Glare, eyes so red, king face must be hot.

Orders, shouted to princes and generals, and all of goblin army. Is time, king say, we find human and finish fight. Either human David be die, or goblin army tear apart near village.

Goblins run this way, goblins run that way, but ... Kursk, still not done?

"King. Hear last words Gukka tell, not sure Kika hear. Gukka say, 'Kari still alive'."

King stand suddenly, mass of goblin male, stomp on ground, make whole cave shake.

"Kill human! Kill Kari! Kill Kika! Kill all in way! Ready war attack!"


PoV: David.

Nononononoooo! Wait, waitwaitWAIT!

Backup bub. BAAAAACK UUUUUP bub.

Not just ... not merely just for me cleaning and cleaning and fixing the things here, being the reason for Luria's relief. But. More.

Let's think about things, deeper than this. For the real picture of things from before, I'd like to ask Luria for how long this domain existed, how much had this space been developed, before the sudden slide. How much would have been 'sold off' or traded for a few DP here or there, just to get by, or-

What, what's the real reason for a 'negative DP income' ... huh?
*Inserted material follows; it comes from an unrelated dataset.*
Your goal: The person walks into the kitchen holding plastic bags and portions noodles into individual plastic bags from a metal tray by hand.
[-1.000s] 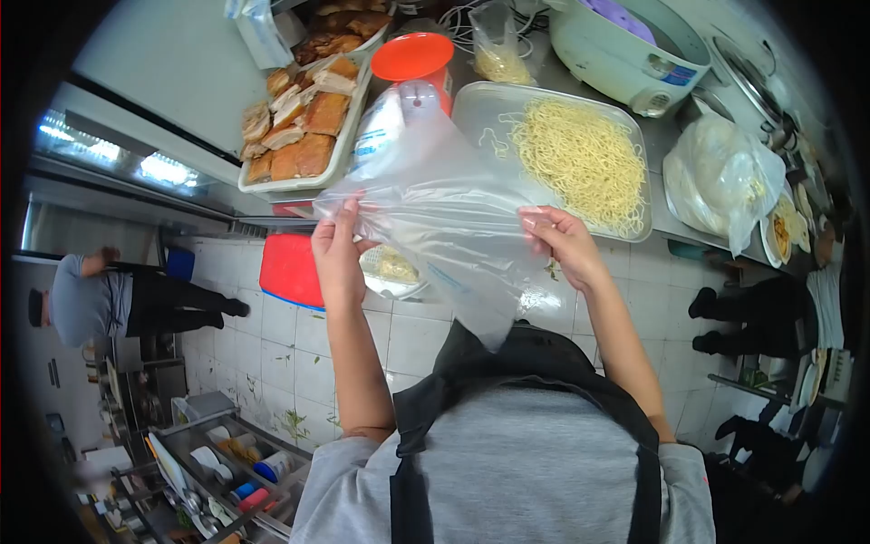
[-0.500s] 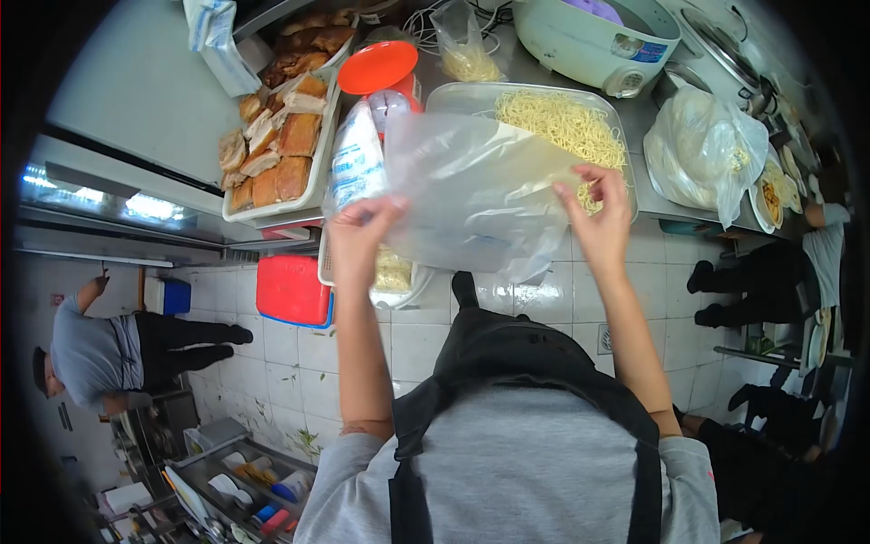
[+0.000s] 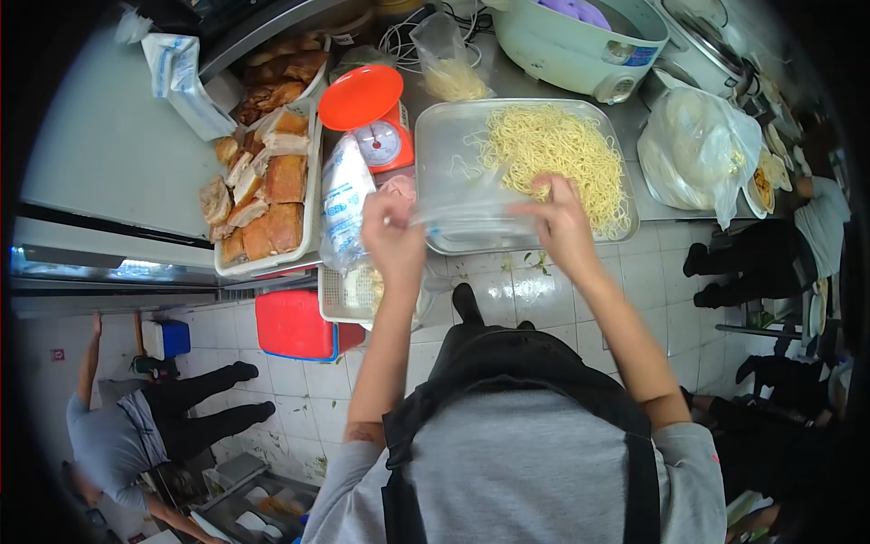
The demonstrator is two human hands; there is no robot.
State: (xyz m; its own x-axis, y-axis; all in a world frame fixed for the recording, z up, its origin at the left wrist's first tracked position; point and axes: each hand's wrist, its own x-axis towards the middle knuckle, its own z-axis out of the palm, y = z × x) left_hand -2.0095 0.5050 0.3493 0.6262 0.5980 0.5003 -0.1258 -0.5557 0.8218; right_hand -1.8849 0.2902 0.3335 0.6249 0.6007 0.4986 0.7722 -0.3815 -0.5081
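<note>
A clear plastic bag (image 3: 473, 216), blurred by motion, stretches between my two hands above the metal tray (image 3: 444, 145). My left hand (image 3: 391, 238) pinches its left end, beside a white bag with blue print (image 3: 346, 204). At the other end, my right hand (image 3: 560, 222) has its fingers closed on the plastic, over the near side of the yellow noodles (image 3: 557, 150). Those noodles lie loose in the right part of the tray. An orange kitchen scale (image 3: 385, 145) with a round dial stands left of the tray.
Left of the scale is a white tray (image 3: 311, 218) of roasted meat pieces. A bag of noodles (image 3: 453, 77), a pale green cooker (image 3: 544, 54) and a full plastic bag (image 3: 693, 145) stand around. A red cooler (image 3: 294, 319) sits on the floor; other people stand on both sides.
The plastic bag, spread wide before, is now a narrow band between my hands, which are closer together and a little lower. The person on the left has shifted, with arms stretched out.
</note>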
I mean, like, what the hell happened, either to deities in general, or to Gabi personally, or to her space here, or to the world, or to the people in it.

But.

Can I trust Luria's answer.

N,

no.

Maybe not. At least, not entirely.

I sigh ... and sigh again.

Debugging a deific system, of someone else's creation and design no less, was not something I'd ever think myself capable of doing ― but no less necessary, before we go on here. Lines of code are lines of code, no matter whether the hand who wrote them were a deity or a mortal. As long as the code followed some programming language syntax ... even I could in time make the same systems the other deities had.

I do imagine too, in that earlier thought, how Gabi might have started out ― even Luria could guess she had the best of intentions, the best motives. Even if going by what the goblins and their king had said, or inferred, Gabi did try ... and try, at first.

Did she expand her realm here, too much or too soon for practicality? Try living the high life? Like a rich person? Well yeah if you don't come by it through hard work, you're not gonna respect a wealthy or affluent way in which you then live. I'd seen it too, in the 'nouveau riche' lifestyles, coming up in the world after I did. To them rich youngsters after the world fall and rise again, and especially to those handed or inheriting the new wealth, everything was 'throwaway' and 'disposable'. They did not earn. One. Damned. eBit.

But Gabi. Did she really create this world, or rather did she somehow come to take ownership? Are 'failed worlds' somehow up on auction or sale, somewhere, for a good intentioned being to control? Because a lot of her latent mindset, for the how and why things turned out the way they did, really do come from this. A god creating a world surely must have love for his or her creation. I mean if I were an author or something writing out how Gabi did this or that, I'd want to be damned sure to know this is how and why, so as to understand why she turned out so bad, and where to go next. No less a necessity for 'DPS' ― me, if this is the real life, you know.

So. Could I then apply what I'd experienced ... to Gabi. Then, can I come to understand her, through assuming she, too, also had experienced some betrayal. Like I did.

If ... she turned to the introvert, isolated, sickened, weakened goddess she had become ― she might not have been so different ... from a younger me.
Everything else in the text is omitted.